As for me, I don’t check out, ever, because I think life should be all about the integration of work and play. To me, they’re the same thing, which means I’m always working and always playing — and that makes me a member of the fortunate kind, the kind whose work is his play and vice versa.

So, what should we expect when the rest of the world gets back to the business of trading next week?

Well, given that domestic stocks now are sitting just below all-time highs, we have to ask ourselves: what catalysts can either A) Send stocks markedly higher into the end of the year or B) Cause a significant reversal in this summer rally?

I’ll be looking at each of the following catalysts closely over the next several weeks, as the answers will start to come in fast and furious. However, today I want to simply sketch out a few highlights from the catalysts I think most likely to affect the markets for the next several months.
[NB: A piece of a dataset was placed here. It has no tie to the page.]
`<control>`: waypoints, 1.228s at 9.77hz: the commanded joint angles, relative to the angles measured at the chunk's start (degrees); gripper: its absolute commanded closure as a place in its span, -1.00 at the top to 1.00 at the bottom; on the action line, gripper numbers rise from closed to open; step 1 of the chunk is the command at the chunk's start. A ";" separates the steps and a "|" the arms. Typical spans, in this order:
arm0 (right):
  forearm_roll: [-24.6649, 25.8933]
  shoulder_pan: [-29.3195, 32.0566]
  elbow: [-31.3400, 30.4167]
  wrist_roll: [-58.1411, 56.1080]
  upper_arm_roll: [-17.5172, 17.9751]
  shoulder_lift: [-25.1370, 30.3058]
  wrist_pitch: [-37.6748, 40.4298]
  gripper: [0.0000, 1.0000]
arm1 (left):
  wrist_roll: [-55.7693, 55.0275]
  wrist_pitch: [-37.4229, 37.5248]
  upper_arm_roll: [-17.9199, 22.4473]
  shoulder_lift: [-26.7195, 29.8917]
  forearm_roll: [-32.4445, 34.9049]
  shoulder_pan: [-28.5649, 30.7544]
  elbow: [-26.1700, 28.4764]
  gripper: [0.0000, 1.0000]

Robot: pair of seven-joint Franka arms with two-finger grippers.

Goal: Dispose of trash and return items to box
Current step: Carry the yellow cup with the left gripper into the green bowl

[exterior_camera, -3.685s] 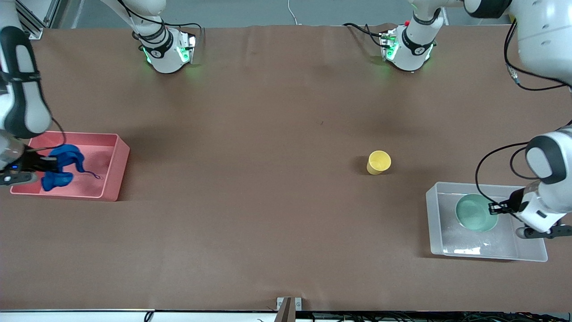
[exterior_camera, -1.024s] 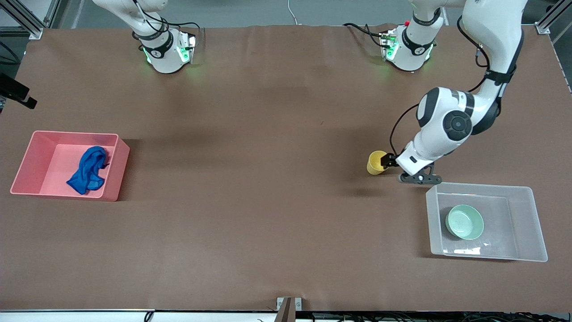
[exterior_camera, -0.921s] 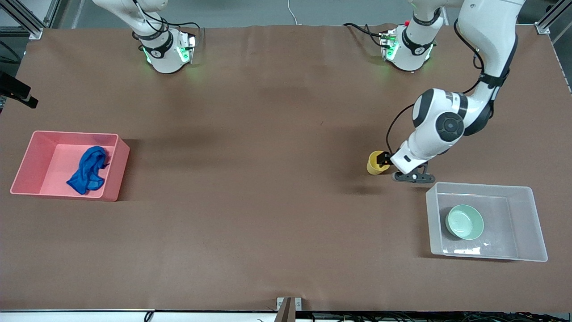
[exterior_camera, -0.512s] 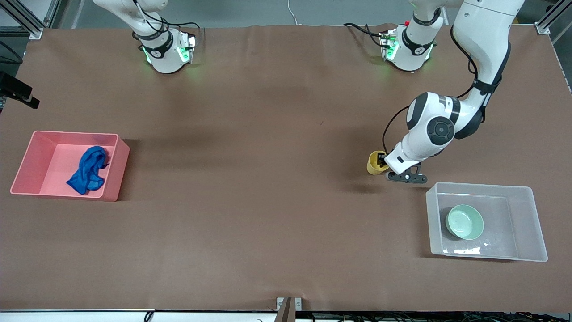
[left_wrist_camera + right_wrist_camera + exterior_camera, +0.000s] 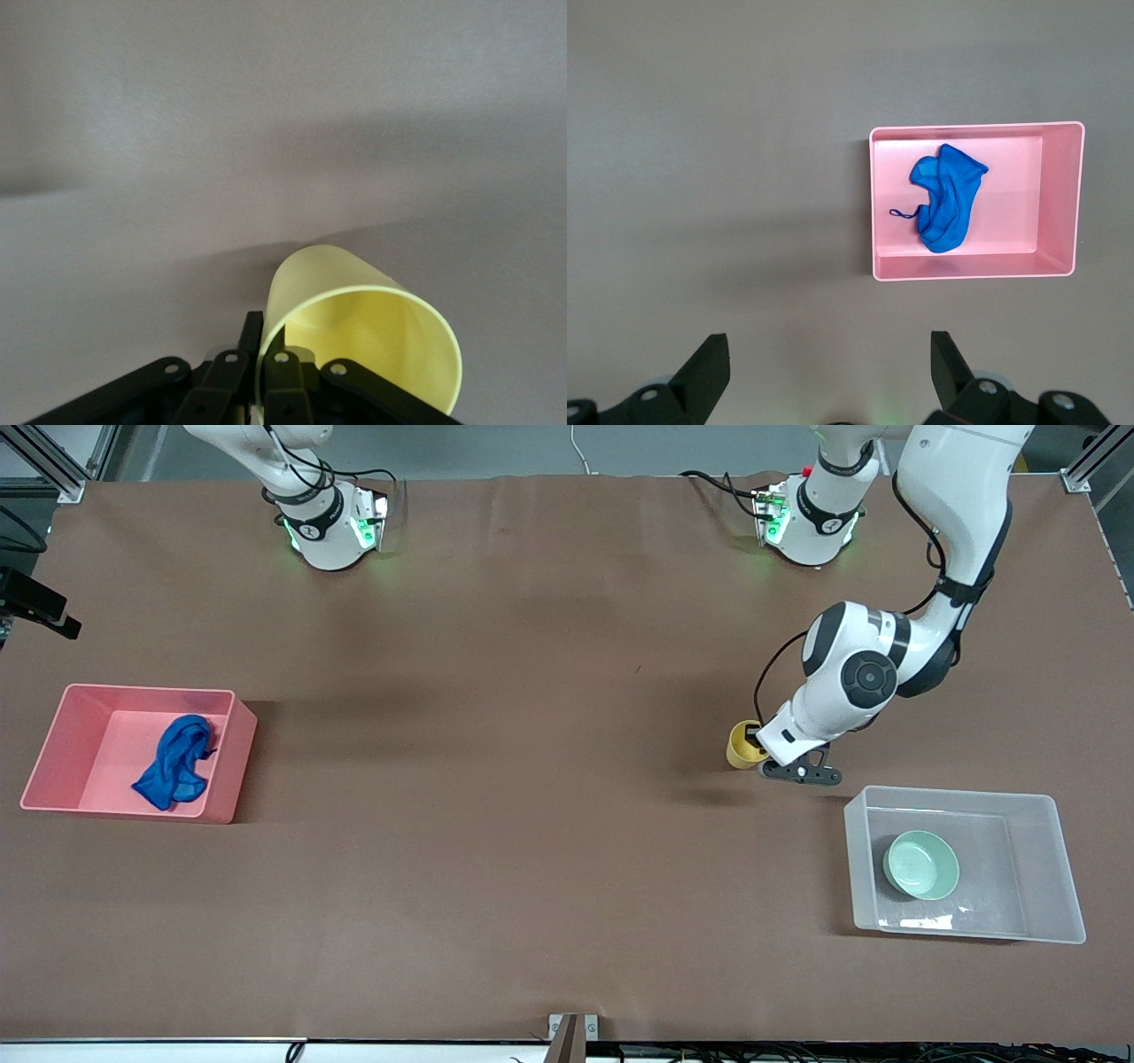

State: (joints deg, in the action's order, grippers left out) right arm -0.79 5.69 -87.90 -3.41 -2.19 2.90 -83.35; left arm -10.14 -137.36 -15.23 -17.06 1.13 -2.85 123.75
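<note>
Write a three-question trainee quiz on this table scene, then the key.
1. True or false: the blue fabric lies in the pink bin.
2. What lies in the clear plastic bin? A) yellow cup B) mint-green bowl C) nothing
3. Fill in: the left gripper has its jaws closed on the rim of the ____.

Key
1. True.
2. B, the mint-green bowl.
3. Yellow cup, on the table farther from the front camera than the clear plastic bin. The right gripper waits open, high above the pink bin.

Brown-covered table [image 5: 532,886], evenly lit
</note>
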 commanded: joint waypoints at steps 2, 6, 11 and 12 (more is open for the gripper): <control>-0.44 0.47 0.71 -0.28 0.26 -0.18 0.73 1.00 | 2.04 2.27 5.44 1.15 1.41 1.80 -8.67 -0.99; -0.18 0.47 0.62 -0.28 0.26 -0.18 0.73 1.00 | 12.65 5.59 16.96 -7.69 0.36 1.88 -25.01 -1.00; -0.18 0.55 0.53 -0.28 0.26 -0.18 0.82 1.00 | 31.66 10.27 25.16 -21.60 -11.23 3.90 -37.80 -0.99; -0.18 0.55 0.53 -0.28 0.26 -0.18 0.82 1.00 | 31.85 10.27 25.17 -22.57 -11.68 3.90 -37.80 -0.99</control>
State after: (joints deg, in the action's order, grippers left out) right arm -0.79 5.71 -87.88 -3.41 -2.24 2.81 -83.23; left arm 20.55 -128.37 9.49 -36.60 -9.17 1.69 87.77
These catalysts are ranked in order of importance (i.e. ranked by their respective ability to cause a rally or a pullback). And, big thanks to my friend and market genius, Sevens Report editor Tom Essaye, for his advice and counsel in assessing the following catalysts.

1) U.S.-China Trade Deal. This has been the biggest catalyst on markets all year, so it’s no surprise it will continue to be the biggest catalyst going forward. If we see an actual deal between the United States and China on trade, I suspect the bulls will suck that up like an energy drink and keep running all the way to 2019. If, however, there’s no trade deal struck and more tariffs go into place, then we’ll likely see the bear break out and wrestle control away from what can certainly be considered an aging, if not downright tired, bull. Next Key Event/Date: Sept. 5, which marks the end of the “comment period” for the proposed 25% tariff on $200 billion in Chinese exports.
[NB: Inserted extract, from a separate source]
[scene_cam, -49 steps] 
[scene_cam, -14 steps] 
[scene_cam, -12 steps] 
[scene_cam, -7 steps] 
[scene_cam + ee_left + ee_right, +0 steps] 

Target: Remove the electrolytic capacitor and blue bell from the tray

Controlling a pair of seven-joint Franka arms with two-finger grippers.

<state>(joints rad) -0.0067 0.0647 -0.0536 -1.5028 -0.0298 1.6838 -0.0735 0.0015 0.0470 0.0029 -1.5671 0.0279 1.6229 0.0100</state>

2) December Fed Rate Hike. There are rumblings out there that the Federal Reserve may press the pause button on a December rate hike (a September rate hike is a virtual certainty). Last week, both the Federal Open Market Committee (FOMC) minutes and a speech by Fed Chair Powell had slightly “dovish” tones, and there is a growing expectation (but not consensus) that the Fed will pause for a bit after the September hike. If the Fed does press the pause button in December, it will be viewed as a positive for the bulls. Key Event/Date: Sept. 26, the next Fed meeting, which should give us clues about a December hike.

3) U.S. Dollar. The rising value of the U.S. dollar vs. rival foreign currencies has become a headwind for stocks of late, and that’s because if the dollar keeps rising it will pressure Q3 corporate earnings as well as global growth. If we see the dollar start to come back down, that will be a positive for equities. If, however, the dollar keeps pushing higher, that will strengthen the headwinds… and that could finally trip up the bulls.
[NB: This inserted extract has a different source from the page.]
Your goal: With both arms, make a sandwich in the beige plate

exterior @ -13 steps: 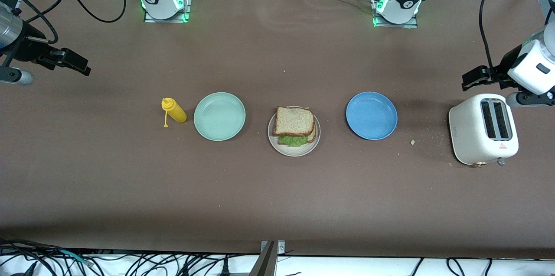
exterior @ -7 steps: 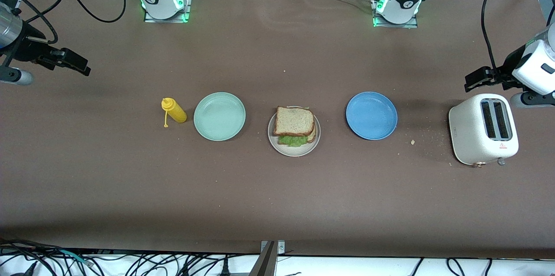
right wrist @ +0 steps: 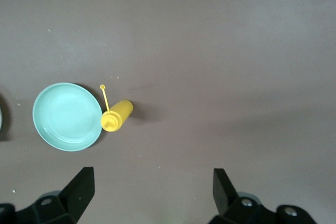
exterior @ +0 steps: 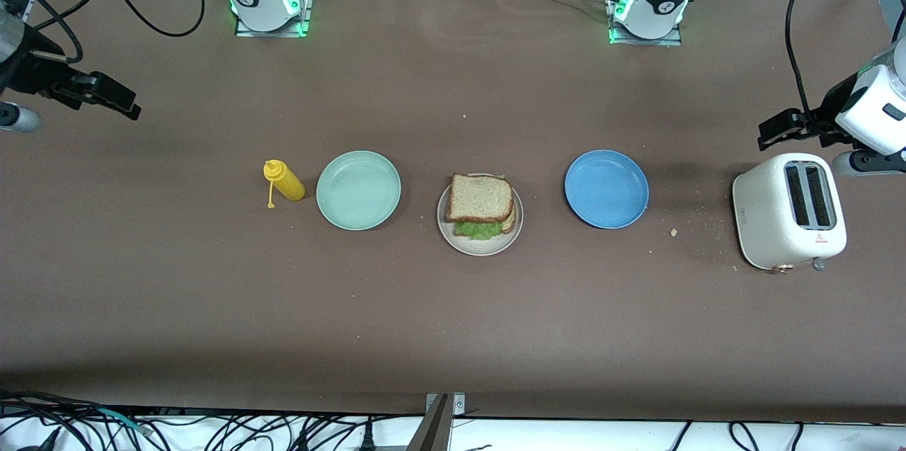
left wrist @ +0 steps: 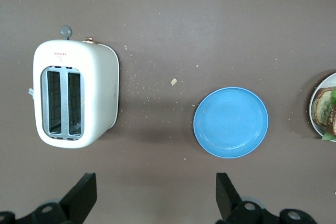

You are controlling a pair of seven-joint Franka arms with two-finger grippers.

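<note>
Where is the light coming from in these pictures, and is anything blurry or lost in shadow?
Front view: even overhead light, sharp; soft shadows lie beside the blue plate and toaster, and the table darkens along its nearest edge. Left wrist view: crisp, a faint shadow beside the toaster. Right wrist view: a short shadow beside the yellow bottle, a broad dim band across the table. No glare anywhere.

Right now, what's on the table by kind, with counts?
Plates: 3: mint-green plate, beige plate, blue plate
Sandwich: 1, on the beige plate
Yellow squeeze bottle: 1
White toaster: 1
Total: 6
</note>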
4) Q3 Earnings Season. Above all else, the 2018 rally has been primarily earnings-driven. That means that for stocks to continue pushing higher, earnings must continue to grow. If that doesn’t happen, and if earnings start to get pressured for any reason (stronger dollar, lack of economic momentum, tariffs, etc.) then this market will develop a valuation problem, and that could take stocks down quickly. Next Key Event/Date: Oct. 8, the first week of the Q3 reporting season.  

5) Midterm Elections. If I must put on my political hat (a hat I prefer to leave in the closet), I am forced to conclude that the midterm elections will likely result in a split Congress (Democrats in control of the House, Republicans in control of the Senate and the White House) and a stalemated government. That’s a good thing for markets, historically speaking; however, today’s political environment is nothing if not a historical anomaly. If the political headlines surrounding President Trump and the Mueller investigation begin to look dire for the administration, then we could see political drama that even the most intrepid bulls would find difficult to escape. Next Key Event/Date: Election Day, Nov. 6.  

Again, I’ll have more on each of these catalysts in the hotlines and in our monthly newsletter. For now, know that I will be watching each of these potential catalysts closely to help us determine the next direction for stocks now that the summer trading season is over.

As the summer comes to a close, we are sitting on some great gains in the TTP portfolio. We now have double-digit-percentage gains in the First Trust Dow Jones Internet Index ETF (FDN) and NVIDIA Corp. (NVDA), as well as a near-double-digit-percentage gain in Adobe Systems (ADBE).

Finally, I hope you have a tremendous weekend. I know I plan to do what I do best this Labor Day — and that is to combine work and play such that there is zero distinction between the two.